■ Problem to work on
Every line of the entries below from the one containing "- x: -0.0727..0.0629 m" to the one containing "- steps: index", both ends included, must be written out exactly. No other line belongs in the answer.

____ Extracted entries

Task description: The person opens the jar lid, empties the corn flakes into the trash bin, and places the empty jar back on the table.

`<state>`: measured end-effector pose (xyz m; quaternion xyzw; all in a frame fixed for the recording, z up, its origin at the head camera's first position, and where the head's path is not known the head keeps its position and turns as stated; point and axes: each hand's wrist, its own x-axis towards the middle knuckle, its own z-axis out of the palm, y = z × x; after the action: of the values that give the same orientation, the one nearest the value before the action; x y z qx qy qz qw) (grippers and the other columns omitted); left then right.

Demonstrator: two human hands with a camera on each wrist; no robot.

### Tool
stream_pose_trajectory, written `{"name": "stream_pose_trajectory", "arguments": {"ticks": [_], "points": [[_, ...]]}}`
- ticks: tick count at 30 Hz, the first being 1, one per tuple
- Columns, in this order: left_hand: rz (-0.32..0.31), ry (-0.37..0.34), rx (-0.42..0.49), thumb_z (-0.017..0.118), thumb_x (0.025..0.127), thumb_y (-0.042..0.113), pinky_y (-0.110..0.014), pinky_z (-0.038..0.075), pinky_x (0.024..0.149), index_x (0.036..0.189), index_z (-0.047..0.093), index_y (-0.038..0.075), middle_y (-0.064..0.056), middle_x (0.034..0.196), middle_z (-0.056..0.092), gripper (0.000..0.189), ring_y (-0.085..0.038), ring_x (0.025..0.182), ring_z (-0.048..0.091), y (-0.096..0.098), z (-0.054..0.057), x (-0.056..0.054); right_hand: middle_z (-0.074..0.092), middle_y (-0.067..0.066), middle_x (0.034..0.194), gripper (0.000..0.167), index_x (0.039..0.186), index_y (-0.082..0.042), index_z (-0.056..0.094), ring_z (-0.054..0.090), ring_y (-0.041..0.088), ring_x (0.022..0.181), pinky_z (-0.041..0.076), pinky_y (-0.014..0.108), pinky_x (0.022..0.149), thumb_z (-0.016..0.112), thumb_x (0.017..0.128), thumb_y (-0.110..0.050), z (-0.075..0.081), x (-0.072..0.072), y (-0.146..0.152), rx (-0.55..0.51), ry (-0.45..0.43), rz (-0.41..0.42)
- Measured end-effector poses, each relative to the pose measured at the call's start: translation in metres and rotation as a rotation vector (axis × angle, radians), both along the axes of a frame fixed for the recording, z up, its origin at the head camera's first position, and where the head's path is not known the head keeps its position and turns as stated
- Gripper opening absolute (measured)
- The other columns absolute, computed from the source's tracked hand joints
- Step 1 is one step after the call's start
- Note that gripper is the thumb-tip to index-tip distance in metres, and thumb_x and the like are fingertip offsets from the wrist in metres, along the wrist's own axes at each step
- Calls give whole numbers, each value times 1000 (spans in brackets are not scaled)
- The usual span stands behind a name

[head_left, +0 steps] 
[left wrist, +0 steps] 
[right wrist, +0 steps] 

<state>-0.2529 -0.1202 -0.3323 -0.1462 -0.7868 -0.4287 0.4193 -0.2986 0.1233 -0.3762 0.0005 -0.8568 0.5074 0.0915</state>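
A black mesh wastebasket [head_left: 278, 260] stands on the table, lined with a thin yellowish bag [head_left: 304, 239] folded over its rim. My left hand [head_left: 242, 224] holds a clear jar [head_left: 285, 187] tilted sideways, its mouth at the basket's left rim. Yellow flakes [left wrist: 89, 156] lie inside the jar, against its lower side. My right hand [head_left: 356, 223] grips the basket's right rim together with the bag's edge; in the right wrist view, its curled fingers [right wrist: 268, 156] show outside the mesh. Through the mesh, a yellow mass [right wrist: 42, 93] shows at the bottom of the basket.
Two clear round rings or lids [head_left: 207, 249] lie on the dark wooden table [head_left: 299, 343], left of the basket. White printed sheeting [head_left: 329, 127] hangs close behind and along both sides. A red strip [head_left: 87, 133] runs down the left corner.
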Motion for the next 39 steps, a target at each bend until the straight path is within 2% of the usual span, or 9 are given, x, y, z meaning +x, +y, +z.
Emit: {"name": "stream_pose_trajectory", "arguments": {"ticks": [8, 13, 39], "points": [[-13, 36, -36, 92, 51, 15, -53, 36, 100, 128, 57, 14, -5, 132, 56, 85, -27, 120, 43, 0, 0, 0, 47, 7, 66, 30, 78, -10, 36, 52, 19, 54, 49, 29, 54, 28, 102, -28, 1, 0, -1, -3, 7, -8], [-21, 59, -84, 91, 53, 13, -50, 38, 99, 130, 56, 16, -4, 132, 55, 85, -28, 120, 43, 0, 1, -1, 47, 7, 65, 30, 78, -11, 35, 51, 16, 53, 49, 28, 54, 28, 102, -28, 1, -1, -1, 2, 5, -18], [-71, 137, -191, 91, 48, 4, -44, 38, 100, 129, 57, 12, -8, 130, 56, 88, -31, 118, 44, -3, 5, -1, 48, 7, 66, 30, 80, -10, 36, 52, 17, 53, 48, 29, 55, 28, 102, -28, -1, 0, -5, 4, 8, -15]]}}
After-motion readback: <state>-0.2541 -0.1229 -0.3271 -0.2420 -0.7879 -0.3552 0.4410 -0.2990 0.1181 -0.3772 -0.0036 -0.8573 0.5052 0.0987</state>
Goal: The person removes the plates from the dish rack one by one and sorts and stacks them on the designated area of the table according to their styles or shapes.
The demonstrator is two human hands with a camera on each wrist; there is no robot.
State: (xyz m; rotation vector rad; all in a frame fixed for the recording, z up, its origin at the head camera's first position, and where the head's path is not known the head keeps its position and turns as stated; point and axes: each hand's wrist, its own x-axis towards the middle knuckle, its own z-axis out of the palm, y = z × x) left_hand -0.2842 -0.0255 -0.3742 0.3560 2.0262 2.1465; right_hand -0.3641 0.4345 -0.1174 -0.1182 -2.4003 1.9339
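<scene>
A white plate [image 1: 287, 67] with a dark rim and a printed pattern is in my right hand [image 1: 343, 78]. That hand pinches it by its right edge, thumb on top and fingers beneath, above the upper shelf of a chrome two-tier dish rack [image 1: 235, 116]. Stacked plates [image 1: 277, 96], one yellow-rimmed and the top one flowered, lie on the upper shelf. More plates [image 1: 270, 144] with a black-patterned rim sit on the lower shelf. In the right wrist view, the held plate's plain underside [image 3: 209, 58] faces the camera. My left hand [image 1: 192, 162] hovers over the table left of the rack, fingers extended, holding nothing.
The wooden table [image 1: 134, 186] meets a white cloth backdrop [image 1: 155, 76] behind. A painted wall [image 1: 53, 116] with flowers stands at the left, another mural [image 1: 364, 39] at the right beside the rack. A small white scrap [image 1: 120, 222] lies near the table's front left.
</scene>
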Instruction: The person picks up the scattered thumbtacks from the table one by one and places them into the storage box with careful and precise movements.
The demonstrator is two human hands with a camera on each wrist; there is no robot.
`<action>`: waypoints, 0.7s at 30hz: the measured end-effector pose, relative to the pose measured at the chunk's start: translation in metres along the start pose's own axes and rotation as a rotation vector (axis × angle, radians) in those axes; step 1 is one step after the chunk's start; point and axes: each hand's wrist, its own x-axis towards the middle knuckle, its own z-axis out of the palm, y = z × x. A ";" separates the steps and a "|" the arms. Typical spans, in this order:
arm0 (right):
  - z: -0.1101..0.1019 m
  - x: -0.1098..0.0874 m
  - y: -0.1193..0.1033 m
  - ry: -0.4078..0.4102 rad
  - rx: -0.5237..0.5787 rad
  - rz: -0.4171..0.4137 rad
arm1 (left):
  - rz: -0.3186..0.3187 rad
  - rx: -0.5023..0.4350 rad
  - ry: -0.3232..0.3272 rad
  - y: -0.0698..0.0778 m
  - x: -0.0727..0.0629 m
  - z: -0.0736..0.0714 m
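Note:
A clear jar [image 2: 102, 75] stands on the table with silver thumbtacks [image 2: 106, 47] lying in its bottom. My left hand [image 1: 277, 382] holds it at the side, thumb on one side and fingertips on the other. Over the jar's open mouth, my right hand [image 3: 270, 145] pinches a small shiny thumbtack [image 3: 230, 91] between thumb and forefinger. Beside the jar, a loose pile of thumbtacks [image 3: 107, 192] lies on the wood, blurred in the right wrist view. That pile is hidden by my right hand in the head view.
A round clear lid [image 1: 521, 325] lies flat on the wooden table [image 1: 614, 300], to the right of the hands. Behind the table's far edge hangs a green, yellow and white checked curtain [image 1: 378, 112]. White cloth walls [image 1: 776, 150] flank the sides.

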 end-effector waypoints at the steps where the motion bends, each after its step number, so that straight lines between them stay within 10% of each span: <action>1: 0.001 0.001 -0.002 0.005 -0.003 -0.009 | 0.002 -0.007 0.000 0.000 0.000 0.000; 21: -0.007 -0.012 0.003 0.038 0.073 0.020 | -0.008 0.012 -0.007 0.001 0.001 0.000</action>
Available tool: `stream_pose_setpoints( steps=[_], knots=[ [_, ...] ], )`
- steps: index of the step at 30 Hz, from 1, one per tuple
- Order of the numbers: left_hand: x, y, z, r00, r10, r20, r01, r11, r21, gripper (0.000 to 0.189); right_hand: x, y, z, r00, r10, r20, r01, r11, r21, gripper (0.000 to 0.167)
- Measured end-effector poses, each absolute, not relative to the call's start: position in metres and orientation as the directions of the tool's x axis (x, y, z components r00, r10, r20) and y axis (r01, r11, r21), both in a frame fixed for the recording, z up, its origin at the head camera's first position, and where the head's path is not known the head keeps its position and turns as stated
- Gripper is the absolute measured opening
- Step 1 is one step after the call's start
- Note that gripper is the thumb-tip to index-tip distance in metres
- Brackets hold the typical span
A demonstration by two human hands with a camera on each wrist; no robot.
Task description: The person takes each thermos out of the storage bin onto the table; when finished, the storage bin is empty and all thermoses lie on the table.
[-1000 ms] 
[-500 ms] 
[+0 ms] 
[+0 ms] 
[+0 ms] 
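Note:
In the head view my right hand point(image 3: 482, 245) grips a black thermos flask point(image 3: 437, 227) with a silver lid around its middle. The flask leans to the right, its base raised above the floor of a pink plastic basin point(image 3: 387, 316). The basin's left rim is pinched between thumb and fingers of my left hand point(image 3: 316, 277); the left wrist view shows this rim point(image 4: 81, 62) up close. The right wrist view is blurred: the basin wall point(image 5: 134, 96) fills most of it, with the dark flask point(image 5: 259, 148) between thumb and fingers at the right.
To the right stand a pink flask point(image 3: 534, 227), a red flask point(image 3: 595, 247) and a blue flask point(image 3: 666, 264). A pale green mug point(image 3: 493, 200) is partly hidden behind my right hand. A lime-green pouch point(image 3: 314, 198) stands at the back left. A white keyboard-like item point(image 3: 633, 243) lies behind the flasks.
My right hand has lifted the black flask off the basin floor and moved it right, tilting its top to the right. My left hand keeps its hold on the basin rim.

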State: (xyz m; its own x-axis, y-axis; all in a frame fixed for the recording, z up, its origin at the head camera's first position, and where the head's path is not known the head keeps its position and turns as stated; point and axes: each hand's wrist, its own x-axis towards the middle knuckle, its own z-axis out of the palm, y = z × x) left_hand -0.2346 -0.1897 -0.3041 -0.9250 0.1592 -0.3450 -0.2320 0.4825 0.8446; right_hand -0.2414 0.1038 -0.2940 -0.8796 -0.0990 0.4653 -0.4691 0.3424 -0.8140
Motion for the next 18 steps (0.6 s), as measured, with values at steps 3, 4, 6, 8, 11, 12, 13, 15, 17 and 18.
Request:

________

■ Written answer
  - x: -0.0727..0.0629 m
  - z: -0.0736..0.0714 m
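Note:
A clear jar [image 2: 102, 75] stands on the table with silver thumbtacks [image 2: 106, 47] lying in its bottom. My left hand [image 1: 277, 382] holds it at the side, thumb on one side and fingertips on the other. Over the jar's open mouth, my right hand [image 3: 270, 145] pinches a small shiny thumbtack [image 3: 230, 91] between thumb and forefinger. Beside the jar, a loose pile of thumbtacks [image 3: 107, 192] lies on the wood, blurred in the right wrist view. That pile is hidden by my right hand in the head view.
A round clear lid [image 1: 521, 325] lies flat on the wooden table [image 1: 614, 300], to the right of the hands. Behind the table's far edge hangs a green, yellow and white checked curtain [image 1: 378, 112]. White cloth walls [image 1: 776, 150] flank the sides.
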
 end-effector waypoints at the steps where the motion bends, each after its step number, so that straight lines between them stay within 10% of each span: <action>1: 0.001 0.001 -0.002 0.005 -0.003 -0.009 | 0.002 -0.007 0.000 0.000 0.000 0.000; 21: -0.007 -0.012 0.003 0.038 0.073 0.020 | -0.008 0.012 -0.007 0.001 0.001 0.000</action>
Available tool: `stream_pose_setpoints( steps=[_], knots=[ [_, ...] ], )`
- steps: index of the step at 30 Hz, from 1, one per tuple

This exercise has now been finished.